A eleição de Joe Biden trouxe à tona a live que Bolsonaro fez no dia 1º de outubro, em que comentou declaração de Biden sobre eventuais sanções ao Brasil no caso de Bolsonaro negligenciar a proteção das florestas.
“Ele (Biden) está querendo, parece, romper o relacionamento com o Brasil por conta da Amazônia. Sabemos que alguns países do mundo têm interesse na Amazônia. E nós temos que fazer o quê? Dissuadi-los disso. E como você faz a dissuasão disso? Ter Forças Armadas preparadas”, disse.
Será que Bolsonaro está querendo guerra contra os Estados Unidos?
O discurso vai nessa linha, porque evoca um discurso antigo nas Forças Armadas, o de que o Brasil precisa produzir bomba atômica para “dissuadir” outros países de hostilidade contra o Brasil.
O glossário das Forças Armadas define poder de dissuasão assim:
“Atitude estratégica que, por intermédio de meios de qualquer natureza, inclusive militares, tem por finalidade desaconselhar ou desviar adversários, reais ou potenciais, de possíveis ou presumíveis propósitos bélicos.”
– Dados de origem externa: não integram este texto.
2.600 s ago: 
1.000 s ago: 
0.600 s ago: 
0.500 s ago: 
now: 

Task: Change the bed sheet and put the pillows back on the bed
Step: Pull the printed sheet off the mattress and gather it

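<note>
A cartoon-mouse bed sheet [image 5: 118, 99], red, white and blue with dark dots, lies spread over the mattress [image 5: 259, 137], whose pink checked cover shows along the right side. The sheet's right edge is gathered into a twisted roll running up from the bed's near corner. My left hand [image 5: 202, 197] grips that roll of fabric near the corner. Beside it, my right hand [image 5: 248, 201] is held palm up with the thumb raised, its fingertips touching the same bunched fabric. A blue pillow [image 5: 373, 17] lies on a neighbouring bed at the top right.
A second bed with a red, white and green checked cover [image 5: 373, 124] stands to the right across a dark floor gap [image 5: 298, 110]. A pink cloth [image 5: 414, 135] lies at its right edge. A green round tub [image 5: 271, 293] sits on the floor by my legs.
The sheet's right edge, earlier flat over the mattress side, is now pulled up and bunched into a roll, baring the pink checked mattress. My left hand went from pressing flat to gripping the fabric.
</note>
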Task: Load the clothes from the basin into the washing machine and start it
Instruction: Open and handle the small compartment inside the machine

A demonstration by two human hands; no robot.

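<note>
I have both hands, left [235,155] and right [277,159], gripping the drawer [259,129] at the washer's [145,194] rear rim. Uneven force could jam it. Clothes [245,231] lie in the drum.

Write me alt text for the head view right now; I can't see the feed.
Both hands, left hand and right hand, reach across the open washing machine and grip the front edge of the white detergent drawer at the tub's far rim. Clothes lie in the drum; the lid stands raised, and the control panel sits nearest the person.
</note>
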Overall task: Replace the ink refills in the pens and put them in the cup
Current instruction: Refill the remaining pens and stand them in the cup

Em 1990, o então presidente Fernando Collor determinou a implosão de um buraco com 300 metros de profundidade aberto na serra do Cachimbo, no Pará, Amazônia, dentro do projeto conhecido como Calha Norte.
Segundo o que se divulgou à época, a Aeronáutica tinha planos de usar o local para explodir uma bomba atômica, depois que cientistas brasileiros haviam dominado a tecnologia de enriquecimento de urânio, base do artefato nuclear.
Em 1991, entrevistei o então ministro da Educação, José Goldemberg, ex-reitor da USP, que tinha sido responsável pelo Meio Ambiente do mesmo governo Collor.
Ele revelou que os militares tinham mesmo um projeto para detonar uma bomba atômica na Amazônia.
— Os militares brasileiros ainda querem fazer a bomba atômica? — perguntei.
— Não sei se ainda querem, mas, quando começou este governo, eles pretendiam, sim, dominar a tecnologia nuclear para fazer armas. Quando o programa nuclear resultante da cooperação Brasil-Alemanha tomou o rumo que tomou, a de construção de usinas nucleares para a produção de energia elétrica, pura e simplesmente sob a fiscalização da Agência Internacional de Energia Atômica, tanto a Aeronáutica quanto o Exército procuraram assegurar ao Brasil o domínio da energia nuclear sem qualquer dependência de potências estrangeiras. Essa independência levou os militares a seguir por um caminho que levaria à produção de armas — respondeu.
Perguntei como ele sabia disso.
— Quando eu era reitor da USP, alguns físicos me procuraram para pedir emprego. Para valorizar seu currículo, alguns contavam que tinham participado de pesquisas militares nessa linha.
— Os militares pretendiam fazer a bomba e explodi-la?
— Pretendiam. O plano era explodir a bomba no final do governo Figueiredo. Eles queriam um Grand finale para o regime militar. Queriam criar um clima de euforia, como na Copa do Mundo de 1970.
Em 1990, no primeiro ano do primeiro governo eleito depois do golpe de 1964, os militares ainda tinha plano de fazer a bomba.
— O Exército queria verba para construir um reator de 10 megawatts, com o que se produziria plutônio a partir do uso combinado de urânio e grafite — explicou o então ministro do governo Collor.
— O pretexto era a produção de energia elétrica. Não era uma proposta razoável, porque essa não é a função do Exército. A fórmula que o Exército adotou para produzir energia elétrica era, curiosamente, a mesma que os americanos usaram há cinquenta anos, na Segunda Guerra, para fazer a bomba. A Aeronáutica começou a enriquecer urânio com laser em São José dos Campos para usar, no futuro, material radiativo para a produção de energia dentro do satélite. Era uma desculpa muito fraca — acrescentou.
Com Bolsonaro, a ambição dos militares pode estar reacesa. O discurso dele em que fala de “poder de dissuasão” é motivo mais do que suficiente para que se ligue a luz amarela.